Eurovita, premier assureur-vie européen placé sous tutelle publique

Publié le 1 avr. 2023 à 11:00

En Italie, l’attente s’éternise pour les 350.000 clients de la compagnie d’ assurance-vie Eurovita. Les autorités romaines ont annoncé jeudi soir la prolongation du gel des avoirs de la société jusqu’au 30 juin, pour éviter des retraits panique . Elles ont aussi placé l’entreprise en difficulté sous « administration extraordinaire ».

L’annonce de ce régime d’exception était attendue. Décidée par le ministère des entreprises italien, la tutelle publique peut durer un an et être renouvelée. Elle doit permettre d’éviter la faillite de la société, en manque de capitaux. Mais le scénario du sauvetage reste, à ce jour, incertain.

Solvabilité insuffisante

Acteur de poids moyen, avec environ 15 milliards d’euros d’encours d’assurance-vie, Eurovita est dans son secteur d’activité la première victime de la hausse des taux dans la zone euro.

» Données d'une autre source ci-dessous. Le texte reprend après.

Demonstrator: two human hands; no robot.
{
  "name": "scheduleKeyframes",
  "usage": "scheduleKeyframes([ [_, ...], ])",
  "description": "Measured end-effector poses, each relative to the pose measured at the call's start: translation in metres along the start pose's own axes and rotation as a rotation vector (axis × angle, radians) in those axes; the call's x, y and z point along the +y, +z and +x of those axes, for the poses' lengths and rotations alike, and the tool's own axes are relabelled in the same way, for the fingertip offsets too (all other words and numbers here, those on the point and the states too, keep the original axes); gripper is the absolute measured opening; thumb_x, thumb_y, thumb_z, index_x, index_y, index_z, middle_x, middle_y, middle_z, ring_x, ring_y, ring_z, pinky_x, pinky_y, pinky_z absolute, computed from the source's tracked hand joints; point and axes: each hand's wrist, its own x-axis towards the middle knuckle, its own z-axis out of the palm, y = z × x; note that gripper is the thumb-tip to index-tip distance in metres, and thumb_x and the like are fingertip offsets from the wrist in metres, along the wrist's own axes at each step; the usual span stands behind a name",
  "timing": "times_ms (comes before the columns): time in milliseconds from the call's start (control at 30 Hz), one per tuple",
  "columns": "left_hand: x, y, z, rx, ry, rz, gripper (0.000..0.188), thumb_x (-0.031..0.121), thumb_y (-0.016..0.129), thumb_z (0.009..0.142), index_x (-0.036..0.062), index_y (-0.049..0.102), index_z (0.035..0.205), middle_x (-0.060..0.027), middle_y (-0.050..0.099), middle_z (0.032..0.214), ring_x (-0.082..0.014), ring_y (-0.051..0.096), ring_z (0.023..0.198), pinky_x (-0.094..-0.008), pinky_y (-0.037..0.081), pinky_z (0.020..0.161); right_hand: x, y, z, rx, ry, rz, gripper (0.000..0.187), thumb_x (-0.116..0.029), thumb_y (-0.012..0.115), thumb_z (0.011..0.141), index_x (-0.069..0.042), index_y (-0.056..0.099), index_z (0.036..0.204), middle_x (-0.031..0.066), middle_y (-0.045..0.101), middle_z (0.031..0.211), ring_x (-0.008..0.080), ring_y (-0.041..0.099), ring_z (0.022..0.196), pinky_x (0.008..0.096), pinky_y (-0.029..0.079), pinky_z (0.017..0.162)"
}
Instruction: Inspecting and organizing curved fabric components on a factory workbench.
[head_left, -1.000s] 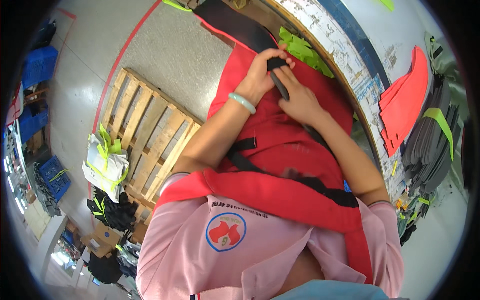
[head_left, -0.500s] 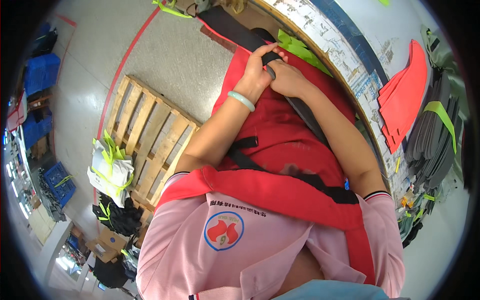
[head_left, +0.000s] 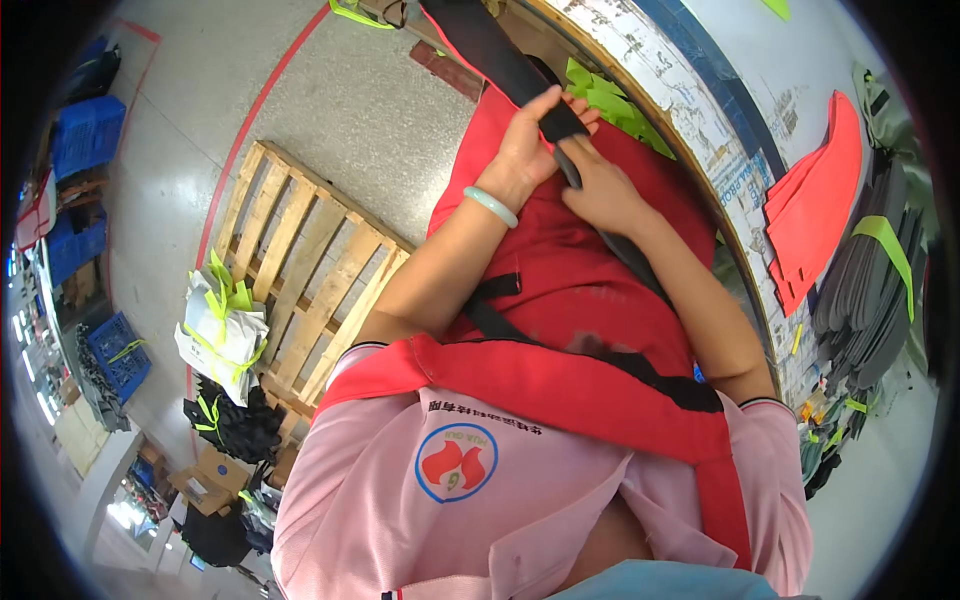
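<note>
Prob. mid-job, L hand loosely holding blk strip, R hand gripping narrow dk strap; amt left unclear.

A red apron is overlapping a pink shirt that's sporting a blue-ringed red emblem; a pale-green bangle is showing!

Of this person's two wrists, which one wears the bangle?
The left hand's: a pale green bangle circles that wrist, while the right hand's is bare.
</note>
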Motion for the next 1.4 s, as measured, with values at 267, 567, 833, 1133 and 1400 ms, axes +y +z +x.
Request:
scheduleKeyframes([
  [267,-0.002,0.003,0.011,0.004,0.039,-0.049,0.021,0.008,0.06,0.084,0.0007,0.055,0.103,-0.0085,0.058,0.078,-0.0256,0.058,0.073,-0.0443,0.053,0.078,-0.001,-0.009,0.035,-0.081,0.04,-0.104,0.031,-0.014,0.053,0.078,-0.003,0.051,0.107,0.0235,0.056,0.117,0.0414,0.058,0.103,0.0506,0.047,0.085],
  [567,-0.007,0.001,0.006,-0.081,0.043,0.014,0.024,0.014,0.056,0.089,-0.0027,0.055,0.105,-0.0107,0.058,0.088,-0.0285,0.059,0.087,-0.0453,0.05,0.09,-0.009,-0.013,0.016,0.06,0.02,-0.059,0.045,-0.013,0.055,0.075,-0.006,0.048,0.118,0.0197,0.047,0.131,0.0413,0.054,0.11,0.0476,0.046,0.09],
  [833,-0.008,-0.002,0.001,0.036,0.047,0.029,0.019,0.022,0.063,0.089,0.0041,0.057,0.092,-0.0119,0.061,0.086,-0.0296,0.063,0.084,-0.0453,0.054,0.081,-0.003,0.001,-0.008,0.104,-0.049,-0.086,0.037,-0.013,0.055,0.075,-0.007,0.049,0.111,0.0196,0.053,0.123,0.0406,0.055,0.108,0.0488,0.046,0.087],
  [1133,0.003,-0.002,0.002,0.004,0.04,-0.031,0.02,0.005,0.059,0.081,0.0018,0.052,0.1,-0.0097,0.056,0.076,-0.0257,0.058,0.072,-0.0432,0.053,0.078,-0.019,-0.004,-0.011,-0.004,0.004,-0.036,0.053,-0.012,0.057,0.072,-0.009,0.048,0.125,0.0215,0.043,0.138,0.0416,0.055,0.109,0.0487,0.046,0.088],
  [1400,-0.006,0.002,0.006,-0.056,0.006,0.037,0.021,0.015,0.058,0.089,-0.0018,0.056,0.103,-0.0119,0.061,0.091,-0.032,0.061,0.095,-0.0461,0.051,0.089,-0.006,-0.017,0.024,-0.07,0.065,-0.107,0.059,-0.013,0.057,0.073,-0.011,0.045,0.131,0.0159,0.04,0.143,0.0398,0.053,0.115,0.0483,0.048,0.088],
])
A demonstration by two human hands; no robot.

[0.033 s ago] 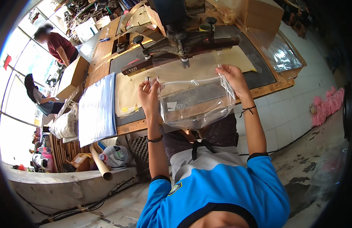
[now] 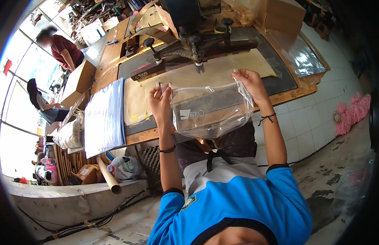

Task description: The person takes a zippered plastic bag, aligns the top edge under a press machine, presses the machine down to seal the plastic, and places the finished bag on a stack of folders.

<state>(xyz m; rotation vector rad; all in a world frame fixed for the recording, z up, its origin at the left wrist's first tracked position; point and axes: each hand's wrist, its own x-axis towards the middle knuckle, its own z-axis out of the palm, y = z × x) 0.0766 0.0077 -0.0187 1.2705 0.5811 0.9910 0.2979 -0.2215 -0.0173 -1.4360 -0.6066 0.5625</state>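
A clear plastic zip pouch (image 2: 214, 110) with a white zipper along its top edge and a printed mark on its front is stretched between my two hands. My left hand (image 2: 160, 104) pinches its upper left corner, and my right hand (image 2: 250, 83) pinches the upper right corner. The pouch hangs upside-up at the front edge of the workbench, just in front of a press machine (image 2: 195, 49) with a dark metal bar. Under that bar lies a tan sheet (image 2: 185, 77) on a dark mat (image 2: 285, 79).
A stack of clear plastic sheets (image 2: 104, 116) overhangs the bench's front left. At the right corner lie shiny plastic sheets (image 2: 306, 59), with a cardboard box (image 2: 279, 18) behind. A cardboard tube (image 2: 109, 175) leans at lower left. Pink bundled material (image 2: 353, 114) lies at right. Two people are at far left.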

Son ratio de solvabilité était déjà inférieur à la moyenne des assureurs italiens fin 2021, à 134 % contre 230 %. Il serait passé sous le seuil réglementaire de 100 % à la suite de la dépréciation de son portefeuille d’obligations.

Ce type de placements est pénalisé par le durcissement de la politique monétaire, qui rend ces produits moins rémunérateurs et peut inciter les épargnants à retirer leurs fonds. Pour les satisfaire, l’assureur doit à son tour céder des actifs, et enregistre donc des moins-values.

Il est clair qu’une solution systémique doit être trouvée, nous sommes prêts à l’entendre

En février, le fonds Cinven, actionnaire majoritaire d’Eurovita, a accepté d’injecter 100 millions de fonds propres, mais cela ne suffit pas à combler le déficit de capital, estimé à 400 millions d’euros.

Pour éviter une crise de confiance et la fuite des clients, l’Ivass, le régulateur de l’assurance, avait bloqué les retraits des contrats gérés par Eurovita du 6 février au 31 mars, après le placement de la société sous tutelle provisoire, fin janvier. Les dernières semaines n’ont pas permis de trouver une solution de Place pour sauver l’assureur-vie.

Alessandro Santoliquido, ponte du secteur et administrateur temporaire depuis février, a été nommé commissaire à la gestion extraordinaire d’Eurovita, dont les organes de direction ont été dissous.

Un nouveau conseil de surveillance a été nommé afin « d’accompagner la définition d’une solution de marché », indique l’Ivass.

La finance italienne mobilisée

Jeudi, la presse italienne évoquait un plan de sauvetage de 250 à 300 millions d’euros. Selon « Il Sole 24 Ore » et le « Corriere della Sera », les deux premiers assureurs italiens, Generali et Unipol, seraient impliqués dans les négociations, mais soucieux de préserver leurs intérêts.

Lors de la présentation de ses résultats annuels, Philippe Donnet , le directeur général de Generali, avait tenu à se démarquer d’un Eurovita qui ne fait « pas le même métier ». Il avait insisté sur son modèle d’entreprise « très solide » s’appuyant sur un « réseau d’agents très professionnels », alors que son petit concurrent est dépendant des banques pour écouler ses produits.

Or, les réseaux bancaires vendent désormais aux épargnants beaucoup de bons du Trésor italiens et des obligations bancaires, au détriment de l’assurance-vie.

Les banques, justement, pourraient être elles aussi mises à contribution. Sont citées Fineco Bank, Credem, Fideuram et Sparkasse, parmi les dizaines d’enseignes qui distribuaient les produits d’Eurovita.

« Pas de signe de nervosité »

Enfin, Intesa Sanpaolo , première banque du pays, et la Poste nationale auraient été sollicitées. « Il est clair qu’une solution systémique doit être trouvée, nous sommes prêts à l’entendre, a déclaré jeudi Matteo Del Fante, le patron de la Poste italienne. Les institutions s’en occupent, nous ne voyons aucun signe de nervosité chez nos investisseurs et les taux de rachats restent inchangés ».

La répartition des rôles reste floue. Reuters évoquait jeudi soir un apport de fonds propres par les assureurs, et de prêts par les banques. La presse locale espérait l’annonce concomitante d’un plan de sauvetage et de l’administration extraordinaire. Pour le moment, seule cette dernière a été décrétée.